Aim of the exercise:
Return all the data, word for word.

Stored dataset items
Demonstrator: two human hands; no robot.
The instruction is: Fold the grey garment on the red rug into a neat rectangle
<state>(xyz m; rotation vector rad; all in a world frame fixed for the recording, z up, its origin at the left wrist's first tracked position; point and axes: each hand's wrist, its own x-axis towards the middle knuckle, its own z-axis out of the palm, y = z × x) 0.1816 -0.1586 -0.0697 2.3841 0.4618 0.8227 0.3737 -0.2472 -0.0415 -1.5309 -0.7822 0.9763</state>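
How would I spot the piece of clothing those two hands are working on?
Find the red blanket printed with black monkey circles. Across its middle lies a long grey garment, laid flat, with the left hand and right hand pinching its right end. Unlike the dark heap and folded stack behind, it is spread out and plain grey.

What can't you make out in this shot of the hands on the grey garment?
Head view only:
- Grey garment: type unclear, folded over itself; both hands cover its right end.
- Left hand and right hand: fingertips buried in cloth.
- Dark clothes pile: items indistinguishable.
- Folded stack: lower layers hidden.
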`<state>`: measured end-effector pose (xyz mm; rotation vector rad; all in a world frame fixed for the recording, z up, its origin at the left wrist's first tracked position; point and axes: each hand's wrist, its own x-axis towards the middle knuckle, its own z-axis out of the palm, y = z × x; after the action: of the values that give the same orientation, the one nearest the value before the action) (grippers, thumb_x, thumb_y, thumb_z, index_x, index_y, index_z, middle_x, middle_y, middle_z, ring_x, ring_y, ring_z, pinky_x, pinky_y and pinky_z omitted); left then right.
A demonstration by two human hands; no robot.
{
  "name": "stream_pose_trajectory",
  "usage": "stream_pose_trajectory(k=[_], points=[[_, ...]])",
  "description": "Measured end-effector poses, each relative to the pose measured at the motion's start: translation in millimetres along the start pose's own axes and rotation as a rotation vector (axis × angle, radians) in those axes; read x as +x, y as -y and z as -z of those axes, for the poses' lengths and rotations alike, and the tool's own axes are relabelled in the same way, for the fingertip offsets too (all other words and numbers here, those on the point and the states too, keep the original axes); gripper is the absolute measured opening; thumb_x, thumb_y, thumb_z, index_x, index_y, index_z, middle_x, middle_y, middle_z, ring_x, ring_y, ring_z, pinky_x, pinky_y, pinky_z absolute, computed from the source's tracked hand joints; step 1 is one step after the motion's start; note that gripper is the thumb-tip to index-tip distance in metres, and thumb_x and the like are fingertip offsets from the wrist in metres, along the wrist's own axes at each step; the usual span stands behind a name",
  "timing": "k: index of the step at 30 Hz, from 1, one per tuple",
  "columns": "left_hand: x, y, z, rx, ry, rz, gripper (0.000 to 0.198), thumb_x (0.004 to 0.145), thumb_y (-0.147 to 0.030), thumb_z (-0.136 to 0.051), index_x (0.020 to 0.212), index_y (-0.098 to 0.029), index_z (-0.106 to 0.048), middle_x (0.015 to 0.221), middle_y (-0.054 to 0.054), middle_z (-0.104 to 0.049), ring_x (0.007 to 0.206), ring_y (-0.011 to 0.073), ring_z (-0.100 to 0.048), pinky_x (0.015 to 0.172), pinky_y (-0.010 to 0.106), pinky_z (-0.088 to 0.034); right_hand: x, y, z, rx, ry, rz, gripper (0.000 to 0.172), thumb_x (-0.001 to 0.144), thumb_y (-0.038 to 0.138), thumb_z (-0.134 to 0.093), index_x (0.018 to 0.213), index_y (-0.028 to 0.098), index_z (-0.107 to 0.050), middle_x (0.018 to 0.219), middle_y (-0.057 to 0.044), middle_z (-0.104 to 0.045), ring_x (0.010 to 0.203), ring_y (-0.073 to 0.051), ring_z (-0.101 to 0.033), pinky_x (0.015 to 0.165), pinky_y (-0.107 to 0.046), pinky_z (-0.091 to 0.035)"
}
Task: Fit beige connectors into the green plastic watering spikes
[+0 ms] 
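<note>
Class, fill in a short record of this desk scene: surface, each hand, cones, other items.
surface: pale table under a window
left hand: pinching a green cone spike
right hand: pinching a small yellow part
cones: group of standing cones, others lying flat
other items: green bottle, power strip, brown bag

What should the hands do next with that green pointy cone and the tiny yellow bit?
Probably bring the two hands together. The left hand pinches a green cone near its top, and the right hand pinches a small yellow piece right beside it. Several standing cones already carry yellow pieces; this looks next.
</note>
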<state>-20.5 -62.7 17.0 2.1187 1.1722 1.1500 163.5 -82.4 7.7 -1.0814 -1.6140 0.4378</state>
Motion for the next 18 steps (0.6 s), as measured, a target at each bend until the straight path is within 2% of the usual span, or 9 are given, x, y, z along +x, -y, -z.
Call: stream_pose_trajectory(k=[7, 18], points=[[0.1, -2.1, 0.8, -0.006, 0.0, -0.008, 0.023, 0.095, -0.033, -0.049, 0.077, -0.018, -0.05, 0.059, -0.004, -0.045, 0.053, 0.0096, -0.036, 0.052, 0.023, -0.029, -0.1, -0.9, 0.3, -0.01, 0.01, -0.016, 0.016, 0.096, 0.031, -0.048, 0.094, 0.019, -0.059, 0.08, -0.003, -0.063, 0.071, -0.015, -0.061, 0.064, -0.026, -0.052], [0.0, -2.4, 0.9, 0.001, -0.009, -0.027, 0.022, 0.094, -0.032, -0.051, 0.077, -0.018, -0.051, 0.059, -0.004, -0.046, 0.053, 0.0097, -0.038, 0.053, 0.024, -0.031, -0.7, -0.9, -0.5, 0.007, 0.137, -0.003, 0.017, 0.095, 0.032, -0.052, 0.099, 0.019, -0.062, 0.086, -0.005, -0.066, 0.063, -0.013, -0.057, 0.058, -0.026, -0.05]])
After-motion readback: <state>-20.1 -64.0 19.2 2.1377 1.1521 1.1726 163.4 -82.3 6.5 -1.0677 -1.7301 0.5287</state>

Exercise answer:
Demonstrator: two human hands; no robot.
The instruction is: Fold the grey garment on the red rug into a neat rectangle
<state>(xyz m; rotation vector rad; all in a world frame fixed for the recording, z up, its origin at the left wrist's first tracked position; point and axes: each hand's wrist, its own x-axis towards the middle knuckle, its own z-axis out of the palm, y = z × x) 0.1816 -0.1586 -0.0697 2.3841 0.4618 0.8227 0.3737 -0.2472 -0.0415 -1.5309 -0.7822 0.9763</state>
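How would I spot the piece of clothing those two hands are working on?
Find the red blanket printed with black monkey circles. Across its middle lies a long grey garment, laid flat, with the left hand and right hand pinching its right end. Unlike the dark heap and folded stack behind, it is spread out and plain grey.

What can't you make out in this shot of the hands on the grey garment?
Head view only:
- Grey garment: type unclear, folded over itself; both hands cover its right end.
- Left hand and right hand: fingertips buried in cloth.
- Dark clothes pile: items indistinguishable.
- Folded stack: lower layers hidden.
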`<state>`: measured end-effector pose (xyz mm; rotation vector rad; all in a world frame fixed for the recording, z up, its origin at the left wrist's first tracked position; point and axes: each hand's wrist, its own x-axis towards the middle knuckle, its own z-axis out of the palm, y = z × x; after the action: of the values that give the same orientation, the one nearest the value before the action) (grippers, thumb_x, thumb_y, thumb_z, index_x, index_y, index_z, middle_x, middle_y, middle_z, ring_x, ring_y, ring_z, pinky_x, pinky_y and pinky_z omitted); left then right.
A demonstration by two human hands; no robot.
{
  "name": "stream_pose_trajectory",
  "usage": "stream_pose_trajectory(k=[_], points=[[_, ...]])",
  "description": "Measured end-effector poses, each relative to the pose measured at the motion's start: translation in millimetres along the start pose's own axes and rotation as a rotation vector (axis × angle, radians) in those axes; read x as +x, y as -y and z as -z of those axes, for the poses' lengths and rotations alike, and the tool's own axes are relabelled in the same way, for the fingertip offsets too (all other words and numbers here, those on the point and the states too, keep the original axes); gripper is the absolute measured opening; thumb_x, thumb_y, thumb_z, index_x, index_y, index_z, middle_x, middle_y, middle_z, ring_x, ring_y, ring_z, pinky_x, pinky_y, pinky_z absolute, computed from the source's tracked hand joints; step 1 is one step after the motion's start; note that gripper is the thumb-tip to index-tip distance in metres, and thumb_x and the like are fingertip offsets from the wrist in metres, along the wrist's own axes at each step; the usual span stands behind a name",
  "timing": "k: index of the step at 30 Hz, from 1, one per tuple",
  "columns": "left_hand: x, y, z, rx, ry, rz, gripper (0.000 to 0.198), thumb_x (0.004 to 0.145), thumb_y (-0.147 to 0.030), thumb_z (-0.136 to 0.051), index_x (0.020 to 0.212), index_y (-0.098 to 0.029), index_z (-0.106 to 0.048), middle_x (0.015 to 0.221), middle_y (-0.054 to 0.054), middle_z (-0.104 to 0.049), ring_x (0.007 to 0.206), ring_y (-0.011 to 0.073), ring_z (-0.100 to 0.048), pinky_x (0.015 to 0.172), pinky_y (-0.010 to 0.106), pinky_z (-0.088 to 0.034); right_hand: x, y, z, rx, ry, rz, gripper (0.000 to 0.172), thumb_x (-0.001 to 0.144), thumb_y (-0.038 to 0.138), thumb_z (-0.134 to 0.093), index_x (0.018 to 0.213), index_y (-0.028 to 0.098), index_z (-0.107 to 0.050), middle_x (0.018 to 0.219), middle_y (-0.057 to 0.044), middle_z (-0.104 to 0.045), ring_x (0.010 to 0.203), ring_y (-0.073 to 0.051), ring_z (-0.101 to 0.033), pinky_x (0.015 to 0.165), pinky_y (-0.107 to 0.046), pinky_z (-0.091 to 0.035)"
}
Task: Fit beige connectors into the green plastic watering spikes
[+0 ms] 
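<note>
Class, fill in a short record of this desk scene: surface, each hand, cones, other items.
surface: pale table under a window
left hand: pinching a green cone spike
right hand: pinching a small yellow part
cones: group of standing cones, others lying flat
other items: green bottle, power strip, brown bag

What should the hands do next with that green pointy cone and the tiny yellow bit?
Probably bring the two hands together. The left hand pinches a green cone near its top, and the right hand pinches a small yellow piece right beside it. Several standing cones already carry yellow pieces; this looks next.
</note>
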<state>-20.5 -62.7 17.0 2.1187 1.1722 1.1500 163.5 -82.4 7.7 -1.0814 -1.6140 0.4378</state>
Motion for the next 18 steps (0.6 s), as measured, a target at each bend until the straight path is within 2% of the usual span, or 9 are given, x, y, z along +x, -y, -z.
Call: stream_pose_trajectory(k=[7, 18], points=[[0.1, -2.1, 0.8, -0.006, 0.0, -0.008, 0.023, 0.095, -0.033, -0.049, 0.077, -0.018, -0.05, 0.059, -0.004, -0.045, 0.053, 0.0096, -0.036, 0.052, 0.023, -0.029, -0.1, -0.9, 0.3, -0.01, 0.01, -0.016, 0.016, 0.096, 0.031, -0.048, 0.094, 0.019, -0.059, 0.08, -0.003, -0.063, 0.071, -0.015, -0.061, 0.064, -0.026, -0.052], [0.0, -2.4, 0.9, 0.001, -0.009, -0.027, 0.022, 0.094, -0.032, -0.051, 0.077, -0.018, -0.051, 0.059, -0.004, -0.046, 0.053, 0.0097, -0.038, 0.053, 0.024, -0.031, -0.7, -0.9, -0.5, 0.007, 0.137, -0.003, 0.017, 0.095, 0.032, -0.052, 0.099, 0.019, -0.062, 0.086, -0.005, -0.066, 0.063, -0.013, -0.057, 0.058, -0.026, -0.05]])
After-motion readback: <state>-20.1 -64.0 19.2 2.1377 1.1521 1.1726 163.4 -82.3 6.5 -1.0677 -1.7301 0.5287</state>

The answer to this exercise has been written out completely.